The Democratic-led House Oversight Committee, House Financial Services Committee and House Intelligence Committee have each begun their own finance-related probes into the president, investigating everything from alleged tax fraud and money laundering to vulnerabilities to foreign influence caused by his companies' dealings abroad. The White House has dismissed all of these claims, and argued that providing the tax records to these committees would immediately lead to them being leaked to the press.

Double Standards?

Trump continued to vent on Twitter following the pair of rulings, suggesting that the "totally corrupt" Obama administration was openly caught spying on his campaign in 2016 but has faced no legal repercussions.

Accusing the Democrats of sending their cases against him "to politically corrupt New York...to give it a second, third and fourth try," Trump suggested that the Supreme Court's ruling would never have been made against any other president.

"This is about PROSECUTORIAL MISCONDUCT. We catch the other side SPYING on my campaign, the biggest political crime and scandal in US history, and "NOTHING HAPPENS," Trump complained.

Tax Return Saga

Trump's tax returns is an issue that has dogged the billionaire real estate mogul ever since he announced his campaign for president in 2015. During the Republican primaries, other candidates and the media repeatedly demanded that Trump release his tax returns, which he promised to do after an audit was complete. Later, during the general election, Democratic presidential hopeful Hillary Clinton criticized Trump's alleged lack of transparency, and suggested that the tax records may show his use of loopholes to avoid payment of federal income taxes. Trump argued that voters didn't care about his taxes. In 2017, after becoming president, he told reporters he "might" release his tax returns after his term in office was over.

Commenting on Thursday's rulings, Francine Lipman, a tax expert and professor at the University of Nevada-Las Vegas School of Law, told Sputnik that they probably won't have any direct impact on the 2020 election.

"The good news is that transparency and the rule of law prevailed today in the US Supreme Court. However, the wheels of justice turn slowly, albeit steadily. Both financial disclosure cases were remanded back to the lower courts, the president will have the opportunity to continue to litigate and delay the eventual disclosure of this information. Given that the election is fast approaching I expect these documents will not be available even to the NY Attorney General before the election. However, in time these documents will most likely have to be delivered to the NY Attorney General and Congress," Lipman explained.

Michael Gerhardt, a professor of constitutional law at the University of North Carolina, similarly believes both of the Supreme Court's decisions "are largely losses" for the president over the long term, since even in the second ruling, "the Court asked the lower courts to rethink what should be done with the House’s subpoenas through a balancing test that takes seriously the president’s objection that they interfere too much with his duties as president," rather than throwing the requests out completely.
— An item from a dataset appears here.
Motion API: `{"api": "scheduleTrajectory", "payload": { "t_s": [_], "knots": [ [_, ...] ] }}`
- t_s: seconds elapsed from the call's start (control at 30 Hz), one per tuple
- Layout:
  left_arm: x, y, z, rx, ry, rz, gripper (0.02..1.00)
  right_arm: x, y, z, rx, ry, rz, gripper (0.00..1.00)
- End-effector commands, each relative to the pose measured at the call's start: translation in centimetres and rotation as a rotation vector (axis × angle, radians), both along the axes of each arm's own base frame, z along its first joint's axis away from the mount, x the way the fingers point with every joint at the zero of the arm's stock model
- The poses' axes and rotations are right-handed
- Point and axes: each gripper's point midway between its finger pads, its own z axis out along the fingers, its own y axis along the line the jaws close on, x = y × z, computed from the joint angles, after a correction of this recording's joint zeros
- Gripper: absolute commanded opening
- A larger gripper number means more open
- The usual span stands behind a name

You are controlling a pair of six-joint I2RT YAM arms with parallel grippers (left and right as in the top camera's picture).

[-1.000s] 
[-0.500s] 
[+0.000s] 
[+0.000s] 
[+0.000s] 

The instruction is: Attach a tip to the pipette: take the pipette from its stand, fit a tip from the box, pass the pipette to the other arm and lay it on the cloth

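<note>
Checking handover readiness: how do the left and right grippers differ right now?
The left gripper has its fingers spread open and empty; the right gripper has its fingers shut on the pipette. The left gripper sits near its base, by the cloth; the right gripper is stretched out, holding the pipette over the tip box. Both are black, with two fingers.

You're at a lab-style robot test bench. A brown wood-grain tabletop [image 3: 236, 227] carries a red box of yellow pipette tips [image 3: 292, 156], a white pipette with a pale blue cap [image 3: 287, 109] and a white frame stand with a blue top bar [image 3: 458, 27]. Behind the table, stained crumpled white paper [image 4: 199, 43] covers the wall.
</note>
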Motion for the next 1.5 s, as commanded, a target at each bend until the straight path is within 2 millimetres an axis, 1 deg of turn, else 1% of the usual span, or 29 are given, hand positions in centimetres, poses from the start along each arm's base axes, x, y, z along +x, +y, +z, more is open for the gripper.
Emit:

Iowa University professor of law Andy Grewal echoed Lipman's sentiment that the Supreme Court's decision "won't have significant immediate effect" ahead of the November vote.

Grewal also emphasized that "the law does not currently require presidents to release *all* of their financial information. Instead, presidential candidates must make specific disclosures, which Trump has made. The Democrats have not been satisfied with those disclosures and have thus made further demands. They have proposed changing the law to require that presidents disclose their tax returns, but they cannot pass that law without Republican support."